> EXERCISE: Each line of the listing below, from the very first to the one that contains "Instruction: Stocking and", is to be retyped exactly as it stands.

> SUPPLIED MATERIAL:
· · · · · · ·

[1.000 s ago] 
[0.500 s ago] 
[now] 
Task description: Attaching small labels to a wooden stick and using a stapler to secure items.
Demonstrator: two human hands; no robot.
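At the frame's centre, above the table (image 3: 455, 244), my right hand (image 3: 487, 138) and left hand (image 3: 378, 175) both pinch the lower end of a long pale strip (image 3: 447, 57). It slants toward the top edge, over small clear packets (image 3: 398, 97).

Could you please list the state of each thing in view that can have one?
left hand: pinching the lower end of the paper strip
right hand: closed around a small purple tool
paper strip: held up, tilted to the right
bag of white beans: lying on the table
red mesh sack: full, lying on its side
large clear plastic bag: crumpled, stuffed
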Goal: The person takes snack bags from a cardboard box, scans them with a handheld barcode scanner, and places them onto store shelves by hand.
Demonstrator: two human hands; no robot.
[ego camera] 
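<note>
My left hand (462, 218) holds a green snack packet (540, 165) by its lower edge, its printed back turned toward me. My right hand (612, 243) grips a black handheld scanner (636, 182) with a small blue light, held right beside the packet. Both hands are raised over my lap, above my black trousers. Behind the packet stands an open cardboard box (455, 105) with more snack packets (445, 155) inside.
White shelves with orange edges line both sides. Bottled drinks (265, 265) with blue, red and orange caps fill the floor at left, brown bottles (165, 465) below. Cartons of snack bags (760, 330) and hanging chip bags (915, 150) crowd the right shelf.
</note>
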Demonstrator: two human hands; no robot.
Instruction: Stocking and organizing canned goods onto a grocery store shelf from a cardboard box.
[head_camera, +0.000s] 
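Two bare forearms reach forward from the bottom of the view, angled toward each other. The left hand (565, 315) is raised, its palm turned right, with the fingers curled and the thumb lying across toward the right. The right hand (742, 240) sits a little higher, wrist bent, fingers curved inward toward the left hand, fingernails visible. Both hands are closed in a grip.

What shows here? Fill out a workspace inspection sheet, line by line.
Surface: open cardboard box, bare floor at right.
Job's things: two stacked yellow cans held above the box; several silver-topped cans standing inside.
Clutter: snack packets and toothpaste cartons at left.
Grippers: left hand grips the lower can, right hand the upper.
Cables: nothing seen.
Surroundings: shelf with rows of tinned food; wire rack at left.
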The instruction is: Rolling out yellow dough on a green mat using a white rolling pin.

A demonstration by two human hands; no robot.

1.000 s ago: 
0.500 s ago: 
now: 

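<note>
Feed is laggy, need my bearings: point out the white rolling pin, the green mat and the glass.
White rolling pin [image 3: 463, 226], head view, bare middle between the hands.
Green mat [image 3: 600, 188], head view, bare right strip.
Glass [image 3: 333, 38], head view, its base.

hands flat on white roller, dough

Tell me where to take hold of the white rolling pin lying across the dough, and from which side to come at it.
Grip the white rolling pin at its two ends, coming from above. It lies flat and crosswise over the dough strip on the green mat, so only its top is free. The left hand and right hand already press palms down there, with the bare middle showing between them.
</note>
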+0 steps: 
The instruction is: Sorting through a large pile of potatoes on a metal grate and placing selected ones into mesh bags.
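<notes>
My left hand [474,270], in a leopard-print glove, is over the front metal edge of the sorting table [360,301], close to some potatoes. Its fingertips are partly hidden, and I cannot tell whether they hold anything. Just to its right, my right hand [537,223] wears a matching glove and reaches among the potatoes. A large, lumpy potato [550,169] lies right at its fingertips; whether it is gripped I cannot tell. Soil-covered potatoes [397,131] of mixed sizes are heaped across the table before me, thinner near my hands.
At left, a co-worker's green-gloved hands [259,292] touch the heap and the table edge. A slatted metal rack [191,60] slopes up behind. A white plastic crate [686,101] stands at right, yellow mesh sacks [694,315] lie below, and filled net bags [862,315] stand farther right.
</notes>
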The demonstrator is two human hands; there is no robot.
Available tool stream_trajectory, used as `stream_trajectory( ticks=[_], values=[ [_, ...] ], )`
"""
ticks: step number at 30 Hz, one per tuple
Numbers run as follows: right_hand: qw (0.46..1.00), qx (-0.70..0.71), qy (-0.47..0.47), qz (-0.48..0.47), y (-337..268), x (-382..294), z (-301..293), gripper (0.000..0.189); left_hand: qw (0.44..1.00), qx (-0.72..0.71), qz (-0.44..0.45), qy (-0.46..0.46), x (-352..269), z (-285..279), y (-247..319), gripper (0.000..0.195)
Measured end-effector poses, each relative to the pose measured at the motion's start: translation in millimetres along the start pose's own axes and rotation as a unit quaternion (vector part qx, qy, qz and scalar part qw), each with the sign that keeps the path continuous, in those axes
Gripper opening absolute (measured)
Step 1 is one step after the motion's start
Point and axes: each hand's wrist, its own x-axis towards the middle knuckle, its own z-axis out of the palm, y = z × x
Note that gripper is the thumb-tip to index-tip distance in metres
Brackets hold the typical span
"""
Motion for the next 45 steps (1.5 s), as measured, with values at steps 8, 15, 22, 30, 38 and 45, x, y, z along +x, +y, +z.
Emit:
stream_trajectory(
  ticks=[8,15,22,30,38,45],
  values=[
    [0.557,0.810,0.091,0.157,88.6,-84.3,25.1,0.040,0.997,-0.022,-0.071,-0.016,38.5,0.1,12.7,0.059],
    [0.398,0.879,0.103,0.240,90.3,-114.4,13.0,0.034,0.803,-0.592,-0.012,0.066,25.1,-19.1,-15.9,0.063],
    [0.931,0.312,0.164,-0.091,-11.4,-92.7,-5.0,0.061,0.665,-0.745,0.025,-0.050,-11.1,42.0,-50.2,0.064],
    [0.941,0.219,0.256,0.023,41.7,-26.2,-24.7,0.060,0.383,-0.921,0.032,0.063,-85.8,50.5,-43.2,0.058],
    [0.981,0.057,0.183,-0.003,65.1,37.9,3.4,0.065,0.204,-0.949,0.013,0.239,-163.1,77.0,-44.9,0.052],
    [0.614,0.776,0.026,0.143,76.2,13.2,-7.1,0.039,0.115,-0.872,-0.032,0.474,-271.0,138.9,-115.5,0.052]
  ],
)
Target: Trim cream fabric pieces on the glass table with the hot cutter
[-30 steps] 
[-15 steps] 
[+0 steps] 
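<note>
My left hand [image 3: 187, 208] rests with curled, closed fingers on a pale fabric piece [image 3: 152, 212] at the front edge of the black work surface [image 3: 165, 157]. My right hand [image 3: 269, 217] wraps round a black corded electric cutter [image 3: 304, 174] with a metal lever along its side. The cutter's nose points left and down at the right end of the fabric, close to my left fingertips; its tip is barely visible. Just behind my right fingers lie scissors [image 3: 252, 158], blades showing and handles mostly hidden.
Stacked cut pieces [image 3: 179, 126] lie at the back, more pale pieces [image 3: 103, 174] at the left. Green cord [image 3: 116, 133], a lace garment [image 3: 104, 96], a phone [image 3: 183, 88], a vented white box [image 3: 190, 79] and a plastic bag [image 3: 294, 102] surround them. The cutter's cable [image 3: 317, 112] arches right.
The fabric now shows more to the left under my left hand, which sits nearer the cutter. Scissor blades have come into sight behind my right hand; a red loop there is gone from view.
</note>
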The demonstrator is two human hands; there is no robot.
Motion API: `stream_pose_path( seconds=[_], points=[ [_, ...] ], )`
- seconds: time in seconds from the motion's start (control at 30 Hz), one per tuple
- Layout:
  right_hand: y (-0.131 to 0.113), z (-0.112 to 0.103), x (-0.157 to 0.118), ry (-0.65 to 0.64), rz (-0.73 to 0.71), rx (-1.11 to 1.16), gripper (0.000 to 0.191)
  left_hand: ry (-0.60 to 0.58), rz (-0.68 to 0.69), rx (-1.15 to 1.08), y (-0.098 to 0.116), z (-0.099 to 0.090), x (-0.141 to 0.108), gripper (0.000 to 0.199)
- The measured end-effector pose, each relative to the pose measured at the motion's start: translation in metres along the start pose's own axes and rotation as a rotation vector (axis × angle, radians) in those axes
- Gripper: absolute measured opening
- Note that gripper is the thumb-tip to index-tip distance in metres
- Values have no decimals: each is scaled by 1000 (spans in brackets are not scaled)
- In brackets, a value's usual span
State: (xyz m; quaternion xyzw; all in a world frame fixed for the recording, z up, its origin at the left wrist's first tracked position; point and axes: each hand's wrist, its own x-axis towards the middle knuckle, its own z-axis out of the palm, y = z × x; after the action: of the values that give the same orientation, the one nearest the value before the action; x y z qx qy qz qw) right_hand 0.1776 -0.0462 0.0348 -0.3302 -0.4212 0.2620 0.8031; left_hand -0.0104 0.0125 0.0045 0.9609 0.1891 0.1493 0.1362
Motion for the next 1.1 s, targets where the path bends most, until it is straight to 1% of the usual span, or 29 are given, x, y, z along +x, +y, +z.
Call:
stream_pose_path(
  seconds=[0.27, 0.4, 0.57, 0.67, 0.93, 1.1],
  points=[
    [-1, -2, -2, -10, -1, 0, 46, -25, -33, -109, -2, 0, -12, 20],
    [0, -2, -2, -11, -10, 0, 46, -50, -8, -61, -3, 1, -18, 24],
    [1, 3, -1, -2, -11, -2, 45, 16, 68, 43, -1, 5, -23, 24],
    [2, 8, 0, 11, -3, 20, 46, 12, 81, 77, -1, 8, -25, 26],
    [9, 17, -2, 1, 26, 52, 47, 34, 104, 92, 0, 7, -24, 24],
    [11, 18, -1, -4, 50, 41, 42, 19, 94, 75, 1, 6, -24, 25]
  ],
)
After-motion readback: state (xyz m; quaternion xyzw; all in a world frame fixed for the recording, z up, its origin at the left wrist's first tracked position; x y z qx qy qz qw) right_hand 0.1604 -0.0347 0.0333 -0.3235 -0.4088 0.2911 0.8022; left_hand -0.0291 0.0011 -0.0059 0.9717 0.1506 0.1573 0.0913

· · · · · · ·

> WRITTEN SOLUTION:
[1.000 s ago] 
[0.500 s ago] 
[now] 
Task description: Attaching small labels to a wooden stick and using a stapler to secure items.
Demonstrator: two human hands; no robot.
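At the frame's centre, above the table (image 3: 455, 244), my right hand (image 3: 487, 138) and left hand (image 3: 378, 175) both pinch the lower end of a long pale strip (image 3: 447, 57). It slants toward the top edge, over small clear packets (image 3: 398, 97).

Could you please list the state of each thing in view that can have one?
left hand: pinching the lower end of the paper strip
right hand: closed around a small purple tool
paper strip: held up, tilted to the right
bag of white beans: lying on the table
red mesh sack: full, lying on its side
large clear plastic bag: crumpled, stuffed
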Goal: The person takes snack bags from a cardboard box, scans them with a handheld barcode scanner, and places them onto store shelves by hand.
Demonstrator: two human hands; no robot.
[ego camera] 
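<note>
My left hand (462, 218) holds a green snack packet (540, 165) by its lower edge, its printed back turned toward me. My right hand (612, 243) grips a black handheld scanner (636, 182) with a small blue light, held right beside the packet. Both hands are raised over my lap, above my black trousers. Behind the packet stands an open cardboard box (455, 105) with more snack packets (445, 155) inside.
White shelves with orange edges line both sides. Bottled drinks (265, 265) with blue, red and orange caps fill the floor at left, brown bottles (165, 465) below. Cartons of snack bags (760, 330) and hanging chip bags (915, 150) crowd the right shelf.
</note>
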Demonstrator: two human hands; no robot.
Instruction: Stocking and organizing canned goods onto a grocery store shelf from a cardboard box.

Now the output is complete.